# pg_orca TODO

## Status snapshot (as of 2026-05-19, commit `29fc891`)

| Workload | ORCA vs PG (par=0) | ORCA vs PG (par=2) | Coverage edge | Source |
|---|---|---|---|---|
| TPC-H sf=10 | 1.12× geomean (ORCA total 636.7 s vs PG 657.9 s) | **0.49× geomean** (ORCA 750.4 s vs PG 328.2 s) | — | [`test/bench/results/tpch_sf10_three_way_summary.md`](test/bench/results/tpch_sf10_three_way_summary.md) |
| TPC-H sf=5  | 1.07× geomean | — | — | par=0 baseline |
| TPC-DS sf=5 | sum: ORCA 1458 s vs PG 1492 s (common 90) | — | **9 / 99 queries ORCA completes that PG times out (≥120 s)** | `test/bench/results/tpcds_tpcds_sf5_compare.csv` |
| TPC-DS sf=1 | ORCA 627 s vs PG 513 s (common 94) — ORCA 1.22× slower in total | — | **5 / 99 queries ORCA completes that PG times out (≥120 s)** | `test/bench/results/run_tpcds_sf1_20260509_1112.log` |

## Strengths — keep leveraging

1. **Correlated subquery decorrelation — ORCA's signature capability.**
   - ORCA rewrites `Apply` algebraically into a regular `Join` via the `CXformApply2Join` family (`libgpopt/src/xforms/CXformInnerApply2InnerJoin.cpp`, `CXformLeftSemiApply2LeftSemiJoin.cpp`, `CXformLeftOuterApply2LeftOuterJoin.cpp`, and ~10 sibling xforms). The result is a single optimizable plan; PG often falls back to a `SubPlan` / `InitPlan` executed once per outer row.
   - PG handles `EXISTS` / `NOT EXISTS` adequately; **everything else** (`= (SELECT ...)`, `IN (SELECT ...)`, nested correlation, subquery with aggregate) is where ORCA opens large gaps.
   - Wins (sample, par=0):

      | Query | Pattern | Speedup |
      |---|---|---:|
      | TPC-H Q17 | `l_quantity < 0.2 * AVG(...) WHERE p_partkey = ...` | **20.7×** (par=0) / 20.4× (par=2) |
      | TPC-DS Q41 | correlated IN + EXISTS | **156×** at sf=5 |
      | TPC-DS Q21 | correlated min/max with HAVING | 7.3× |
      | TPC-DS Q17 | correlated aggregate | 7.3× |
   - **Drives the TPC-DS coverage edge**: 7 of 9 PG-timeout queries at sf=5 (Q1, Q6, Q11, Q14, Q30, Q74, Q81 — Q4 and Q95 mix in window/roll-up) are correlated-subquery dominated.
   - **Orthogonal to parallelism** — Q17 still wins 20× at par=2. Structural plan-shape decision, not hardware throughput.

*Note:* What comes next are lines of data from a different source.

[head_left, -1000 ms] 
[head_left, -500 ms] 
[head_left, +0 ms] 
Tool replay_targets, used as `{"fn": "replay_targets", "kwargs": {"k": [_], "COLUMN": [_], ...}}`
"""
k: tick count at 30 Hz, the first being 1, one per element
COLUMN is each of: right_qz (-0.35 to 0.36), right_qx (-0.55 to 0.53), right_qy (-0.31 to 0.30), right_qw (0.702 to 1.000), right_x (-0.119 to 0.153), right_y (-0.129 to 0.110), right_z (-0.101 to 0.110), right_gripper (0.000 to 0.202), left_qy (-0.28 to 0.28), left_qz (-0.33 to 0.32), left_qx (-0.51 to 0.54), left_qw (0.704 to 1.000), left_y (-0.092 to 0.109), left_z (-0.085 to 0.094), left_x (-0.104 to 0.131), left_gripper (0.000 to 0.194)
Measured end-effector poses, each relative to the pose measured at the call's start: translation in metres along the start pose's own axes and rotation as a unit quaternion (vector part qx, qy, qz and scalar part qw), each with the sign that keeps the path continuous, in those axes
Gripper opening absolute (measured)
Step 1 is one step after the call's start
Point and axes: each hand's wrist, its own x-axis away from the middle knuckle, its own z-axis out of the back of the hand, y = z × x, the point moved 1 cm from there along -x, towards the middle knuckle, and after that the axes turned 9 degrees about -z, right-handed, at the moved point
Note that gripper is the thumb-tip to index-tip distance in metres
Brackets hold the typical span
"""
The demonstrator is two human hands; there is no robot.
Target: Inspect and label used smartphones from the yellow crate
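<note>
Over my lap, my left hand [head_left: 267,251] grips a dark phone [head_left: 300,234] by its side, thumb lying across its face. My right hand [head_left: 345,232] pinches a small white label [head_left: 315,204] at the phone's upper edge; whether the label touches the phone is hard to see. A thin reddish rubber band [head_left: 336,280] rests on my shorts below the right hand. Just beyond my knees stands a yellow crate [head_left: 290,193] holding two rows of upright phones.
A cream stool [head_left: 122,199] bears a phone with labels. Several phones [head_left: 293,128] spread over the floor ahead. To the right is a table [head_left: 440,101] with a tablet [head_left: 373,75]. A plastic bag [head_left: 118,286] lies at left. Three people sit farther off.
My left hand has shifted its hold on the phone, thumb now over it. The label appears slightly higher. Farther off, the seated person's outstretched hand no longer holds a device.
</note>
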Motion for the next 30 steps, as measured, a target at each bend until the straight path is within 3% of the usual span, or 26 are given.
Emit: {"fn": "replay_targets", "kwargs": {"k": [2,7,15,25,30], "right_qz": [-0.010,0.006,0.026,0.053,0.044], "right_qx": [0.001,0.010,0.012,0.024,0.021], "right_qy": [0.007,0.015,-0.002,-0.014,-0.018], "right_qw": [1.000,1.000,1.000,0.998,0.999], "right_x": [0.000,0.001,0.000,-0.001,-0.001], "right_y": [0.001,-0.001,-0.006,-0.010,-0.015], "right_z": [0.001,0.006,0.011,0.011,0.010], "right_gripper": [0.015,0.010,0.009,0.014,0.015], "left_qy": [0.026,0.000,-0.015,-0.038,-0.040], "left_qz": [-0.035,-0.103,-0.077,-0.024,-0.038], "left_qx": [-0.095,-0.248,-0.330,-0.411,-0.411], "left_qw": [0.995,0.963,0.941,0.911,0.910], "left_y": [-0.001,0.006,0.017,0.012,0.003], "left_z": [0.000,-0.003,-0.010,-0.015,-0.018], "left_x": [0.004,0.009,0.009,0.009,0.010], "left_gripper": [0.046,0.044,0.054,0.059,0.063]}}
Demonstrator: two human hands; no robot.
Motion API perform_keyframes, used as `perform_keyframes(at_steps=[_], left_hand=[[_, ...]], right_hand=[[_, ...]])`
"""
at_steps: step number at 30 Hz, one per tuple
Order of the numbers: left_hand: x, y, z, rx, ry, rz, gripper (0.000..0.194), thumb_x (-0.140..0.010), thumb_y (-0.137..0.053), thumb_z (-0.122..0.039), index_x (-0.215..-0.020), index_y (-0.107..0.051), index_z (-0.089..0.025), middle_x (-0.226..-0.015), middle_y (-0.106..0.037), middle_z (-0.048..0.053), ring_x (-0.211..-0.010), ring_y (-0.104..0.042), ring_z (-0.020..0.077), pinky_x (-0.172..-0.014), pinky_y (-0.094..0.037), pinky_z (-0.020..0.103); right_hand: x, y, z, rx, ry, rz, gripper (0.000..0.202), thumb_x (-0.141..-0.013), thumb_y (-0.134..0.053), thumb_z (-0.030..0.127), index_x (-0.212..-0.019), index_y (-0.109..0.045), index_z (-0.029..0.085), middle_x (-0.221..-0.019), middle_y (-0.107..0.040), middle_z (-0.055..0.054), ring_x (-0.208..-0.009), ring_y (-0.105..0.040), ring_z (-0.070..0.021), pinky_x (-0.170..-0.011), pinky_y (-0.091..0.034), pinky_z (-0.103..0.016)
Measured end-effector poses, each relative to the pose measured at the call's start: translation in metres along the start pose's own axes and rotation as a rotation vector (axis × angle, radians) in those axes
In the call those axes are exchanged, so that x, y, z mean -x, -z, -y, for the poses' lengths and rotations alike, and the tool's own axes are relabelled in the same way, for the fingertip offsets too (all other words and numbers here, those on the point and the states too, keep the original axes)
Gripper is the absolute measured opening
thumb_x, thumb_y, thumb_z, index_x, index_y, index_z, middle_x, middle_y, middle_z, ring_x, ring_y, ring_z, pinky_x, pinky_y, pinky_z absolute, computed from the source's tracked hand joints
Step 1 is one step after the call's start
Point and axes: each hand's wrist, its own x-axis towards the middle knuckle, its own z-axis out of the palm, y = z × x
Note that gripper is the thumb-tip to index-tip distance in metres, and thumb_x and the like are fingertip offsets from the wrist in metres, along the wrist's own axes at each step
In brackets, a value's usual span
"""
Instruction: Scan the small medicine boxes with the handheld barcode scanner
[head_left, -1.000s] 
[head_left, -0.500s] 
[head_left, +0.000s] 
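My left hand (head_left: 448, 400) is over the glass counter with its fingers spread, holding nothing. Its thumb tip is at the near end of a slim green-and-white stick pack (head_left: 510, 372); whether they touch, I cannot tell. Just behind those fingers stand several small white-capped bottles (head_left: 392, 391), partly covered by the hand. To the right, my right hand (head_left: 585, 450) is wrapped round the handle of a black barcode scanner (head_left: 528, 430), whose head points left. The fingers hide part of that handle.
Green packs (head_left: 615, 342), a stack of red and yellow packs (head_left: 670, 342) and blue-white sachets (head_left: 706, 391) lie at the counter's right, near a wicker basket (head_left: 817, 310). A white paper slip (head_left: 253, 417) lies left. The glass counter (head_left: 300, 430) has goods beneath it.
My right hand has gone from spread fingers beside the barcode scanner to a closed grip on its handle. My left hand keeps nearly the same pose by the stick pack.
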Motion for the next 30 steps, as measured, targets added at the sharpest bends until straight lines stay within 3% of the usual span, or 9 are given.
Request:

2. **Cost-based exhaustive join-order enumeration (DPv2).**
   - `libgpopt/src/xforms/CJoinOrderDPv2.cpp` + the commutativity / associativity xforms enumerate the full join space under a cost model that uses ORCA's cardinality estimates (not PG's). Result: shape selection (left-deep vs bushy vs star) is cardinality-driven, not heuristic.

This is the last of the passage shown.